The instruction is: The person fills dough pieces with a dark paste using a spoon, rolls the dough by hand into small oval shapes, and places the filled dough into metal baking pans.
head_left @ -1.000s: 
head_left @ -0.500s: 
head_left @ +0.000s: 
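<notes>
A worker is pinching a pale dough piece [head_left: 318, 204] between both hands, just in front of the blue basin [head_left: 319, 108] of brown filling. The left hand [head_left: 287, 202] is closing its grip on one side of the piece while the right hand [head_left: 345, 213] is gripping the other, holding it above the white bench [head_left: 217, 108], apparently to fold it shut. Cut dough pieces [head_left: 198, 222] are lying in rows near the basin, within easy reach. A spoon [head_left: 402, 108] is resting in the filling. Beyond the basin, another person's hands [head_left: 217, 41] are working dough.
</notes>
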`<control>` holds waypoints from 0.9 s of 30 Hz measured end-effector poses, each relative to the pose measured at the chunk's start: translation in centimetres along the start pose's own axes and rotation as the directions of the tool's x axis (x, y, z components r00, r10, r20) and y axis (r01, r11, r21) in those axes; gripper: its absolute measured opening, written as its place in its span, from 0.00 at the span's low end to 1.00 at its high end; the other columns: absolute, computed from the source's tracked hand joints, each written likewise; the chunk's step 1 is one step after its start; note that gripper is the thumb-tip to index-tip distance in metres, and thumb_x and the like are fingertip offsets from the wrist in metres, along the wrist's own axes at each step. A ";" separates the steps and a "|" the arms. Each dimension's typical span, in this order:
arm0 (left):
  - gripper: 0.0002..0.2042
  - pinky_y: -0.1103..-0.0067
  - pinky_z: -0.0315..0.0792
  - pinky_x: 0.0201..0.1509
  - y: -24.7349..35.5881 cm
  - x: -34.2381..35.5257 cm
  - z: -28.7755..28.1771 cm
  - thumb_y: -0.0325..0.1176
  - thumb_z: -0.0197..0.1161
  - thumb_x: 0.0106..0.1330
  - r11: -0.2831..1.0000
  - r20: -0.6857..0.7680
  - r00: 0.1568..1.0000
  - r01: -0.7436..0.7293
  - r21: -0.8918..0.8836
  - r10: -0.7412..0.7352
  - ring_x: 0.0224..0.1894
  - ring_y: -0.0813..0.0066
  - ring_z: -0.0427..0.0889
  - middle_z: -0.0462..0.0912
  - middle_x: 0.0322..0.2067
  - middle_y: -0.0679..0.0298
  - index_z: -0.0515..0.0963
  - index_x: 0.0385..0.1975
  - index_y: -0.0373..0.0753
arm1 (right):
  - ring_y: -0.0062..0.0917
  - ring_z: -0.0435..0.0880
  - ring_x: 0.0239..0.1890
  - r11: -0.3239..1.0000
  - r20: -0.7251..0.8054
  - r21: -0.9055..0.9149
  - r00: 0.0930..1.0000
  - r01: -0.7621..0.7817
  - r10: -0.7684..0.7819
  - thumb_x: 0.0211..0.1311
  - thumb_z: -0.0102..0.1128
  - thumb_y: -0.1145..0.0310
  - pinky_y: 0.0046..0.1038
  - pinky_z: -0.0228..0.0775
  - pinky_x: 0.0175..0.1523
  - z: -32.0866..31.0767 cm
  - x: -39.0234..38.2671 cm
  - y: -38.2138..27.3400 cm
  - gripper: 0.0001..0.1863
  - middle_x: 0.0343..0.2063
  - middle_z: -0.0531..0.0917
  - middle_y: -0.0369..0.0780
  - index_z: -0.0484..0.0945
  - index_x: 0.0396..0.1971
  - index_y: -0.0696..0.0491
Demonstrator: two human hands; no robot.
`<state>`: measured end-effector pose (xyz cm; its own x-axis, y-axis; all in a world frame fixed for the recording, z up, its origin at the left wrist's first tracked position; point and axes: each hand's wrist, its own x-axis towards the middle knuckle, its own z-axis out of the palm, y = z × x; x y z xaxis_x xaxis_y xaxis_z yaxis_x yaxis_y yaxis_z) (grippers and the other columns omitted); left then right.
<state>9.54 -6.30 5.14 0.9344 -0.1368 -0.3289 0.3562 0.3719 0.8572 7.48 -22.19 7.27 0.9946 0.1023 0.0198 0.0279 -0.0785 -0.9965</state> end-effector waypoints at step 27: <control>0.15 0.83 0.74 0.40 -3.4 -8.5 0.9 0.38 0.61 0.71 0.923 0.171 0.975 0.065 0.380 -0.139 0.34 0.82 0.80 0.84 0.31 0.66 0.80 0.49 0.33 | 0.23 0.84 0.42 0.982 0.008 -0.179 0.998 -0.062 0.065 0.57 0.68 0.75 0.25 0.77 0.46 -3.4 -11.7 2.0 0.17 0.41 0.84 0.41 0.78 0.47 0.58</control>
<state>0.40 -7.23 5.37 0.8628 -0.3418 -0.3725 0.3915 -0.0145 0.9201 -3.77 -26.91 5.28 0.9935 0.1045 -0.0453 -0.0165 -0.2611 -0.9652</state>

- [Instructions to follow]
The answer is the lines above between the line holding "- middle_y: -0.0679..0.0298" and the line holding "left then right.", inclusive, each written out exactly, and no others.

- [Answer space]
  - middle_y: -0.0679..0.0298
  - index_z: -0.0515..0.0963
  - index_x: 0.0385..0.1975
  - index_y: -0.0373..0.0753
arm1 (right):
  - ring_y: -0.0062..0.0917
  - ring_z: -0.0435..0.0880
  - ring_x: 0.0239..0.1890
  - r11: -0.3239..1.0000
  - r20: -0.7251..0.8054
  - r21: -0.9055..0.9149
  - r00: 0.0930..1.0000
  - r01: -0.7621..0.7817
  - r10: -0.7684..0.7819
  - thumb_x: 0.0211..0.1311
  - thumb_z: -0.0102..0.1128
  - thumb_y: -0.1145..0.0310
  - pinky_y: 0.0046..0.1038
  - pinky_z: -0.0228..0.0775
  - pinky_x: 0.0175..0.1523
  - z: -32.0866..31.0767 cm
  - x: -39.0234..38.2671 cm
  - y: -38.2138..27.3400 cm
  - gripper: 0.0001..0.1863
  - middle_x: 0.0343..0.2063
  - middle_z: -0.0531..0.0917
  - middle_y: -0.0369..0.0780
  - index_z: -0.0484..0.0945
  - index_x: 0.0396..0.1971
  - index_y: -0.0696..0.0491
Demonstrator: two human hands; no robot.
`<state>`: measured end-effector pose (xyz cm; its own x-axis, y-axis; all in a world frame fixed for the recording, z up, its origin at the left wrist's first tracked position; point and axes: each hand's wrist, its own x-axis towards the middle knuckle, its own z-axis out of the palm, y = z × x; x y z xaxis_x xaxis_y xaxis_z yaxis_x yaxis_y yaxis_z) (grippers and the other columns omitted); left then right.

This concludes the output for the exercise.